*** Opening SUPPLIED DATA ***
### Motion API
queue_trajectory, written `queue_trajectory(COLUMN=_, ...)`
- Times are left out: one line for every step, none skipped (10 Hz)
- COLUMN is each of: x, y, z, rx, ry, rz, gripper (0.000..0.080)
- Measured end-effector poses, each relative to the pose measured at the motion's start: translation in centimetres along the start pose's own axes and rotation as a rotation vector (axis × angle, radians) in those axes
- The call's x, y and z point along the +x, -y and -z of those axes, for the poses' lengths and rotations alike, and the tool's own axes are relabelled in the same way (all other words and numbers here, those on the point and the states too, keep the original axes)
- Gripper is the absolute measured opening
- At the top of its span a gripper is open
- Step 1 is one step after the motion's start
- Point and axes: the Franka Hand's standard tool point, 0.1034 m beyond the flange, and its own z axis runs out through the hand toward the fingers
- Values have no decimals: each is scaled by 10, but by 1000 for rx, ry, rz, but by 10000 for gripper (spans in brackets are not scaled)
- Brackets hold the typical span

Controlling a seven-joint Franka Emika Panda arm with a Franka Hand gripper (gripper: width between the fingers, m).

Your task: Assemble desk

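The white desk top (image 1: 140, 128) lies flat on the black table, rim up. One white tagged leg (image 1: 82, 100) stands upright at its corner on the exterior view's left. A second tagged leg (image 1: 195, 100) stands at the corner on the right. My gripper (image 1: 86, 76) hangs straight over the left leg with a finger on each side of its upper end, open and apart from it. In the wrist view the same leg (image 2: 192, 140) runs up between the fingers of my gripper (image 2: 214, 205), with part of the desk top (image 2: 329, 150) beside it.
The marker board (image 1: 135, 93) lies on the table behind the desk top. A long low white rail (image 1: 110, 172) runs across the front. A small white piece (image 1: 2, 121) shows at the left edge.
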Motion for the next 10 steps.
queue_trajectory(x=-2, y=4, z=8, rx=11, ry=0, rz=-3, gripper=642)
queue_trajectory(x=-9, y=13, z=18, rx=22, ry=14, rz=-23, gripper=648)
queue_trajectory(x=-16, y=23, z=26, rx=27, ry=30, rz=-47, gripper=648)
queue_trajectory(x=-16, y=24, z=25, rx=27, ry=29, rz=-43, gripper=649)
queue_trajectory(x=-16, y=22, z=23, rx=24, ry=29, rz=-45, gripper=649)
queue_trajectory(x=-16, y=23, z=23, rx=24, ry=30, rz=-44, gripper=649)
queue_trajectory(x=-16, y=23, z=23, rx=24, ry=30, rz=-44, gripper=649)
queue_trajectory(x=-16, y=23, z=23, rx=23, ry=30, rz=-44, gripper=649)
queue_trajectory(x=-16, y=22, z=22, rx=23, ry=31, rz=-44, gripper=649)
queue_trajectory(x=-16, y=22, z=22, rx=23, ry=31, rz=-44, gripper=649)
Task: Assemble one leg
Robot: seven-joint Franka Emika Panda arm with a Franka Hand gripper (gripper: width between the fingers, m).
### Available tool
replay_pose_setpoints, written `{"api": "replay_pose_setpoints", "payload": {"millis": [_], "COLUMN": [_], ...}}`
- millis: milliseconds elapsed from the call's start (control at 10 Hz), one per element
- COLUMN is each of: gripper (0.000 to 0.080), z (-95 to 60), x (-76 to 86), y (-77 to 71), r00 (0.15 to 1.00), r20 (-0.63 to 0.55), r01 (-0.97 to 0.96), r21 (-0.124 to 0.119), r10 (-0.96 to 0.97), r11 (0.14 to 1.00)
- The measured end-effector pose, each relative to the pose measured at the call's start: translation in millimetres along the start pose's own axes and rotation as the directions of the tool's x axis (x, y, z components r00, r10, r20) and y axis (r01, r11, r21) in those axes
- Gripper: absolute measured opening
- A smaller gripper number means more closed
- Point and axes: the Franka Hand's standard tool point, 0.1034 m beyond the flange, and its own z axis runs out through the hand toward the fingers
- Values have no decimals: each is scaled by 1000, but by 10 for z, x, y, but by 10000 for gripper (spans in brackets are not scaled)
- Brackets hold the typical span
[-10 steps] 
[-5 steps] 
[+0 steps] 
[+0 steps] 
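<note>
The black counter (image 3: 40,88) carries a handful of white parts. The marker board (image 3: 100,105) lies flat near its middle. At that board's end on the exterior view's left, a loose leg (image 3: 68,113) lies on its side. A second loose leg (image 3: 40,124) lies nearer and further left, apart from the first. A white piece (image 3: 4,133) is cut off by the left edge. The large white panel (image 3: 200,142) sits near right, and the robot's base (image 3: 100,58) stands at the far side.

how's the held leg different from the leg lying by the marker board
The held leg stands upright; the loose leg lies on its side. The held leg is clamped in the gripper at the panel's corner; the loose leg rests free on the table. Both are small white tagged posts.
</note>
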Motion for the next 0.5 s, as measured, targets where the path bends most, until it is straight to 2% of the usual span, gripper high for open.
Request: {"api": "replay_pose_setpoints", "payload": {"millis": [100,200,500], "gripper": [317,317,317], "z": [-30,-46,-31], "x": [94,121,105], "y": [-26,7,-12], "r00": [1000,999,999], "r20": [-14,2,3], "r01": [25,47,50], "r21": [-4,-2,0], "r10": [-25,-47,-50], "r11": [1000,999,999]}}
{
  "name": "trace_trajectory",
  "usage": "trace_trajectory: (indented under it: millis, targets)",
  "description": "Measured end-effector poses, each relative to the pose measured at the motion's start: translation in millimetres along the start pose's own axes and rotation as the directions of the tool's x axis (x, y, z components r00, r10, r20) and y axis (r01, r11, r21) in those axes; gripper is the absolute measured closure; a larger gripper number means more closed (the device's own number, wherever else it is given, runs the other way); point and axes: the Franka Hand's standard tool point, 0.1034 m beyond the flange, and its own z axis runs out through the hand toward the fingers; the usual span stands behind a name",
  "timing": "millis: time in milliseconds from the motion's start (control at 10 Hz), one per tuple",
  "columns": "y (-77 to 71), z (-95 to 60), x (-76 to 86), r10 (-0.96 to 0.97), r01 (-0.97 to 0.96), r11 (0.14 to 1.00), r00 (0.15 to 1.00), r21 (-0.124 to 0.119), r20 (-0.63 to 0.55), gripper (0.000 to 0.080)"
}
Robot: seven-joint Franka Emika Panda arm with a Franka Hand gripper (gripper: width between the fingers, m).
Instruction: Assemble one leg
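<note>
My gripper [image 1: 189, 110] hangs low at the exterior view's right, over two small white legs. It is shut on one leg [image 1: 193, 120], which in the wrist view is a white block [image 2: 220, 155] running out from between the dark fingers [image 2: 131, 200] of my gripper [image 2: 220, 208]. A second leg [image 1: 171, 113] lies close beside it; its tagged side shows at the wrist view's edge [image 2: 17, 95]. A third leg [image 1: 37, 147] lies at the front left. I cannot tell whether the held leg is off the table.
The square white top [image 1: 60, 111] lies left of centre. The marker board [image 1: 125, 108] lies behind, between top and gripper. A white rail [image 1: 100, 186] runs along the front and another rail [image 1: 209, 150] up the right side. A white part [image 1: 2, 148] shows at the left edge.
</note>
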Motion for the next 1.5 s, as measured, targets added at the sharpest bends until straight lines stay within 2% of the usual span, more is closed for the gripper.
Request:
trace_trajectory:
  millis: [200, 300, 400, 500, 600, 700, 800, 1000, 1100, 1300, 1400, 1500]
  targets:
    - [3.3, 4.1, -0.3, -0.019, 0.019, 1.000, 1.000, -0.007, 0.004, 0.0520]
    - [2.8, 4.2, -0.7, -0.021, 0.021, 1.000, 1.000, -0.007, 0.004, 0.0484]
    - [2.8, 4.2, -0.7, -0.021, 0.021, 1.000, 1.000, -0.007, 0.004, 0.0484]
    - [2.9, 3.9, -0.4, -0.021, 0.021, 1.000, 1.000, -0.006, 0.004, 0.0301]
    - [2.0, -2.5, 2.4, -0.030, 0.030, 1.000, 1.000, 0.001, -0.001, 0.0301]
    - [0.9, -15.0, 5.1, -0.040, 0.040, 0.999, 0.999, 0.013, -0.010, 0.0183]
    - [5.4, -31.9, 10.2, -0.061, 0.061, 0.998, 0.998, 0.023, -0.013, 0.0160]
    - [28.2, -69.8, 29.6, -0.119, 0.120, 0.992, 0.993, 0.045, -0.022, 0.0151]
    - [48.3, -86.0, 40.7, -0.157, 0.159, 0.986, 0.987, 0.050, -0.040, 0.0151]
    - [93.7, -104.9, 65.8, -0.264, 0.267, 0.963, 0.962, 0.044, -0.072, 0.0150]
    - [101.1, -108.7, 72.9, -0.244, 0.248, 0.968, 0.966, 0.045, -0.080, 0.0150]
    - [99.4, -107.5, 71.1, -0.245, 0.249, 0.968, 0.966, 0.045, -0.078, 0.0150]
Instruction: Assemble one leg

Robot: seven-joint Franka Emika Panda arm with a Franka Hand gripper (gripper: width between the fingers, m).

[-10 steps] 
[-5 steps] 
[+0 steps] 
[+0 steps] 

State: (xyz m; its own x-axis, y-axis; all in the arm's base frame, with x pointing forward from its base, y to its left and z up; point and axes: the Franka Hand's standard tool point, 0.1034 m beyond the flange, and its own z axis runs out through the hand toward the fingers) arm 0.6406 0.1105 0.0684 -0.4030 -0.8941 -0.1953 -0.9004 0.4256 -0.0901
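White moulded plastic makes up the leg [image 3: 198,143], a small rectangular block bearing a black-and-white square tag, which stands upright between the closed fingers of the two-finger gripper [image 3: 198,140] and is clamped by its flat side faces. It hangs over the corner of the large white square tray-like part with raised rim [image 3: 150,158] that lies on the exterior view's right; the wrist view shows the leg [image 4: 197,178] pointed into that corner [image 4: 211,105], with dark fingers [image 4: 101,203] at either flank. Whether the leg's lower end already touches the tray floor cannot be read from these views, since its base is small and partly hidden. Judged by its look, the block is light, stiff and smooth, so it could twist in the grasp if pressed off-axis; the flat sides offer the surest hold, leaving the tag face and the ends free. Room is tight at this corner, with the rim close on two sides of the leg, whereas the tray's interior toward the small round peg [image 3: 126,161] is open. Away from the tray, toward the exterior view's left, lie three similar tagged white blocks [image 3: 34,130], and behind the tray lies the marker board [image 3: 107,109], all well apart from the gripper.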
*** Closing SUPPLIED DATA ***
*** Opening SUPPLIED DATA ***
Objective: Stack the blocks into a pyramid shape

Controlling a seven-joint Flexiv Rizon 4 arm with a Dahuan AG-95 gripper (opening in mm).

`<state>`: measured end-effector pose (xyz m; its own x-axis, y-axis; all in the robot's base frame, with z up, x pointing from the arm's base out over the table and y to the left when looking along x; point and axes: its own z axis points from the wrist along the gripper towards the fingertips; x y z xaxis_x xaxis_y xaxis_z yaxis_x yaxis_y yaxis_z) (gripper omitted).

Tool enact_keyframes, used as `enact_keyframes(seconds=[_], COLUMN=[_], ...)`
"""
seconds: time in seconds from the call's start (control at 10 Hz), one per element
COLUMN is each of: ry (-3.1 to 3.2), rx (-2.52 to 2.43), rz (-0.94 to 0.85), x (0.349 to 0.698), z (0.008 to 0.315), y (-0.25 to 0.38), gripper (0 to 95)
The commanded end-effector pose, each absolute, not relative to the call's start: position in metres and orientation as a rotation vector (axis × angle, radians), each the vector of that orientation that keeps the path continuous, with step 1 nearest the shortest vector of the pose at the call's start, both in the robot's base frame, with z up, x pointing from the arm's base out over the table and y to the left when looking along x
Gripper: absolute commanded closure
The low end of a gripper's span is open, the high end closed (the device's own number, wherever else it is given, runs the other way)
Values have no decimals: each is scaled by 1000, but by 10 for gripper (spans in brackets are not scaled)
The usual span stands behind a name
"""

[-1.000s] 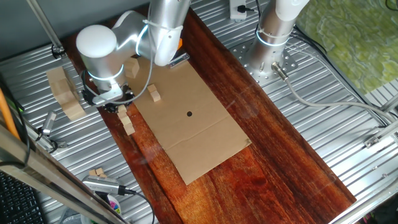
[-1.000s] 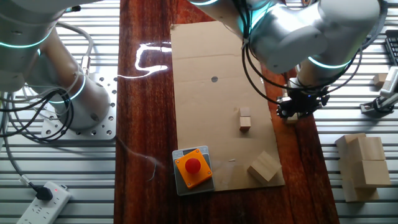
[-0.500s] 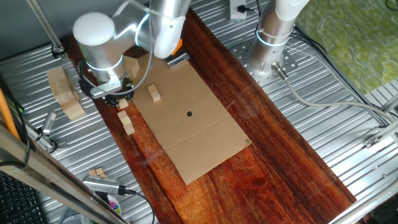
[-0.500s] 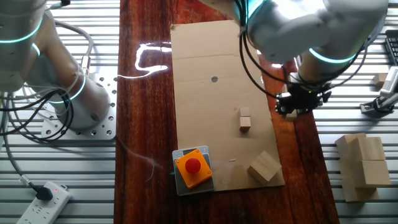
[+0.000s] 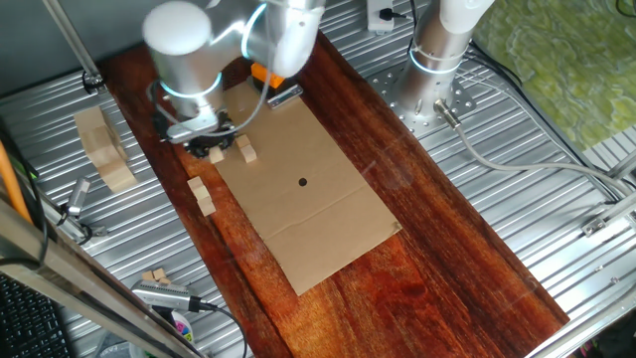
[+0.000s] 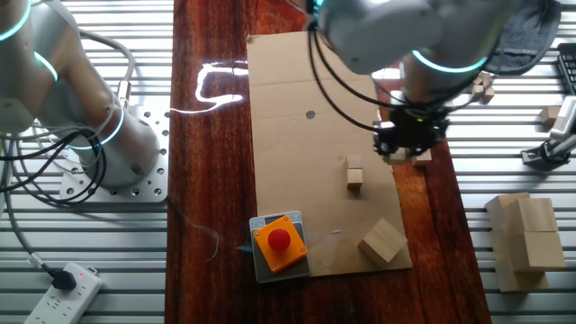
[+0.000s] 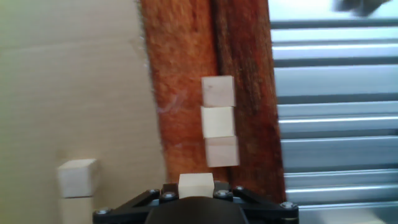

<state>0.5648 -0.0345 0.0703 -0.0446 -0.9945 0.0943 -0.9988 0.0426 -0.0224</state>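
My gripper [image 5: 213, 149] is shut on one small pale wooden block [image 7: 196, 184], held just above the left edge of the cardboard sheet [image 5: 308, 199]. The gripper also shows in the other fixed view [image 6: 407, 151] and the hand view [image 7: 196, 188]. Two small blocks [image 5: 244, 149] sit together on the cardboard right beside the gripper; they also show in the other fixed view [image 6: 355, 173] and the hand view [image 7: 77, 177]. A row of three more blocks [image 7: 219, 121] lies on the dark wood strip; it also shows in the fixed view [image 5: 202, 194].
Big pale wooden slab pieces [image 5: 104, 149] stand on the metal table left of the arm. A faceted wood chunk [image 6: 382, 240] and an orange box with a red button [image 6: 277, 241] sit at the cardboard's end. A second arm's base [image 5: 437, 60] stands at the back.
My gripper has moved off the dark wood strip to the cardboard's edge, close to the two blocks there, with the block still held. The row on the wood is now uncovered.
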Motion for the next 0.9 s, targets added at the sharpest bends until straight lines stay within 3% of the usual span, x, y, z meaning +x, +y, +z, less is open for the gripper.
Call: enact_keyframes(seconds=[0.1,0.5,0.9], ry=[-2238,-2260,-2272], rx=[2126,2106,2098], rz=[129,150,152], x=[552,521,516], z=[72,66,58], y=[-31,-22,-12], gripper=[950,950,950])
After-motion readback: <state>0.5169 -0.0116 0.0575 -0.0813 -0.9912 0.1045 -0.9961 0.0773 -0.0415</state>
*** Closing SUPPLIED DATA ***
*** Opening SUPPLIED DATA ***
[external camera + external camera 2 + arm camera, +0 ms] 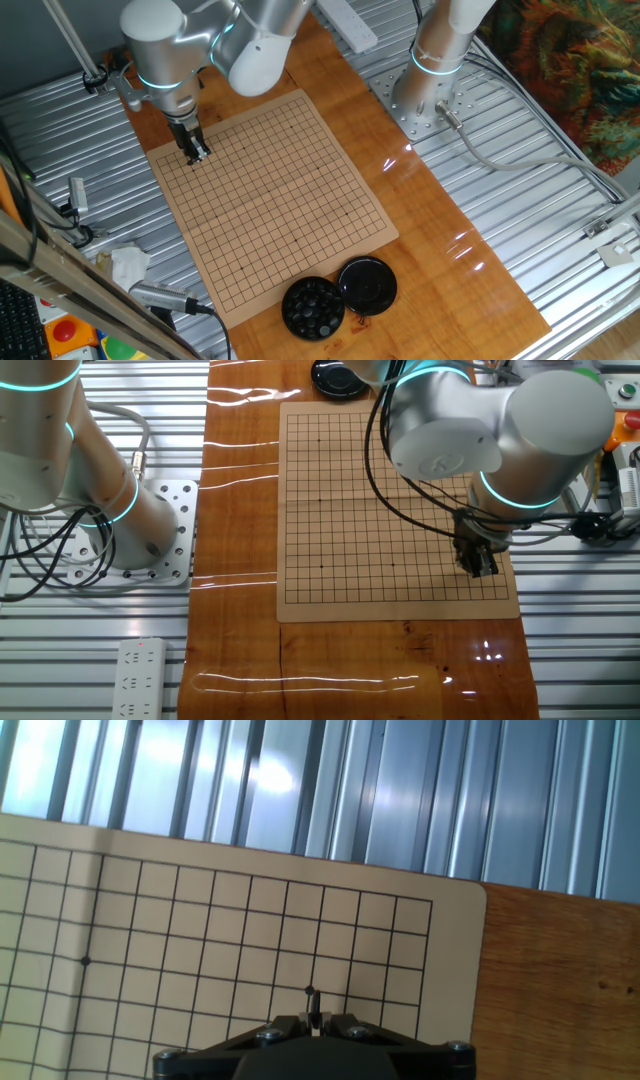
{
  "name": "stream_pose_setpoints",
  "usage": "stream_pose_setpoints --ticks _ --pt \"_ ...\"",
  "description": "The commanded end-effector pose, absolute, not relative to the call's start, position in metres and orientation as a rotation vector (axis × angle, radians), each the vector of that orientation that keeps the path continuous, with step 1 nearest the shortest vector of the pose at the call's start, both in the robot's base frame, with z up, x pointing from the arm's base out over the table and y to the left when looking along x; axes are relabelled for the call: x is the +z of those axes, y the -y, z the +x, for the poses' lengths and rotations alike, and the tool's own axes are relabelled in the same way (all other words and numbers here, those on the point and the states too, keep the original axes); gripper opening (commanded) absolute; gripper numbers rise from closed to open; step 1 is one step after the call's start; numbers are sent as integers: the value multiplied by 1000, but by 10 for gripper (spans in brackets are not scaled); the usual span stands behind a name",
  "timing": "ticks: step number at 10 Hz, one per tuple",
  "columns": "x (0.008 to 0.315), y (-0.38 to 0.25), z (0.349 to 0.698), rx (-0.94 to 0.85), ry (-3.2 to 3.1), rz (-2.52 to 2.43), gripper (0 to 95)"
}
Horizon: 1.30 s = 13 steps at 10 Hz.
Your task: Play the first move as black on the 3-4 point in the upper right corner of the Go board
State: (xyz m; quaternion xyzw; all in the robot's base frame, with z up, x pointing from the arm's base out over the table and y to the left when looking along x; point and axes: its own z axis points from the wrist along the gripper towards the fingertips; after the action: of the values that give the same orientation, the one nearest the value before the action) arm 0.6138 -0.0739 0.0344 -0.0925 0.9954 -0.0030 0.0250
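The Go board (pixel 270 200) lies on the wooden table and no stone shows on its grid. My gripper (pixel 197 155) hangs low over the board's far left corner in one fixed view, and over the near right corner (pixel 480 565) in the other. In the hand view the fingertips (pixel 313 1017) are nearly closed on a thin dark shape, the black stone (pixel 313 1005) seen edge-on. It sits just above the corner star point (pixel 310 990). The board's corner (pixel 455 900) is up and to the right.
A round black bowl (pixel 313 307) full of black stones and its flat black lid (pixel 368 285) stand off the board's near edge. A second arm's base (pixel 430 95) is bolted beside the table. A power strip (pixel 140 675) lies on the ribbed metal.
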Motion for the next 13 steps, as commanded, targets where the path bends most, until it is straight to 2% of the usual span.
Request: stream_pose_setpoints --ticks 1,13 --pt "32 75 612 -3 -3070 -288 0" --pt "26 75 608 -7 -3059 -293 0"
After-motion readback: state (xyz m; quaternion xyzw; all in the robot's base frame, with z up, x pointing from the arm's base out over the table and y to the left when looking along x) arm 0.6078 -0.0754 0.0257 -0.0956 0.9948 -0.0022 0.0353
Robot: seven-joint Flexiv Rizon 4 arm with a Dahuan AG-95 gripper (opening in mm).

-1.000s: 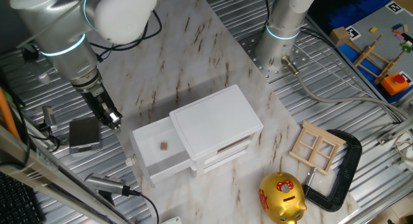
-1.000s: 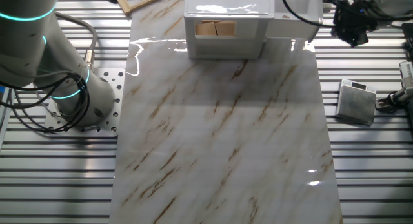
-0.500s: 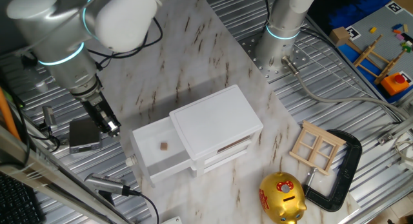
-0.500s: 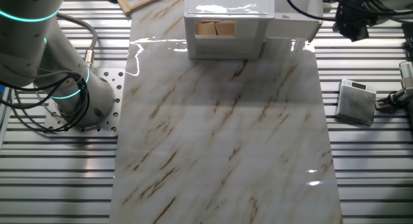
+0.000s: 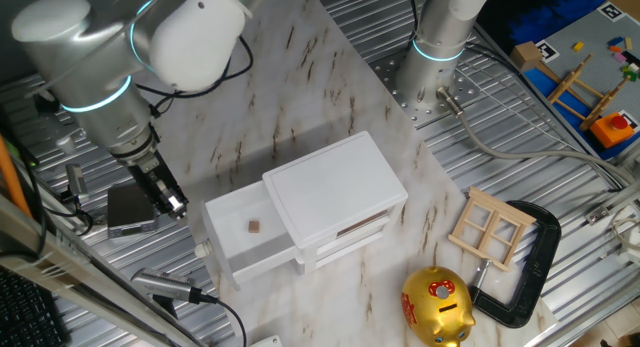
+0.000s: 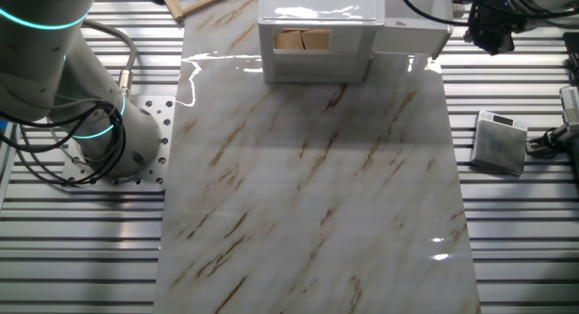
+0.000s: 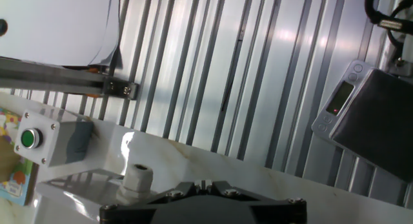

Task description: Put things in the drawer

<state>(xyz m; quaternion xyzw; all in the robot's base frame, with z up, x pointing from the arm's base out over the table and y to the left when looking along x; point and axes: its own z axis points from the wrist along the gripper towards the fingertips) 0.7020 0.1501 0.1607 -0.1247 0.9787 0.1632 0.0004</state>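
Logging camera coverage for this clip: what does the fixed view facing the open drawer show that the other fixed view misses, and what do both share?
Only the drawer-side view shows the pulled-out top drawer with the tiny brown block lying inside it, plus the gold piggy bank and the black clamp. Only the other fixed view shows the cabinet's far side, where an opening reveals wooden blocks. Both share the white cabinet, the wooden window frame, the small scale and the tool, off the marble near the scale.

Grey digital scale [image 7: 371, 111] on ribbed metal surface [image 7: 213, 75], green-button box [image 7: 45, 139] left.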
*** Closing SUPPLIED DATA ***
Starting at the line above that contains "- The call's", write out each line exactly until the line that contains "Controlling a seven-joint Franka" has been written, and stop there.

RESPONSE AREA:
- The call's x, y and z point along the +x, -y and -z of those axes, for the poses' lengths and rotations alike, and the tool's own axes are relabelled in the same way (all other words and numbers here, those on the point and the states too, keep the original axes)
- Gripper is the absolute measured opening
- At the top of its span a gripper is open
- Step 1 is one step after the motion's start
- Point and axes: the Franka Hand's standard tool point, 0.1034 m beyond the flange, and its own z axis runs out through the hand toward the fingers
- Values have no decimals: each is scaled by 10, but by 1000 for rx, ry, rz, but by 10000 for gripper (spans in brackets are not scaled)
- Brackets hold the typical span

Controlling a seven-joint Franka Emika Panda arm with a Franka Hand gripper (gripper: width between the fingers, m).

Nothing else is left to add to this answer.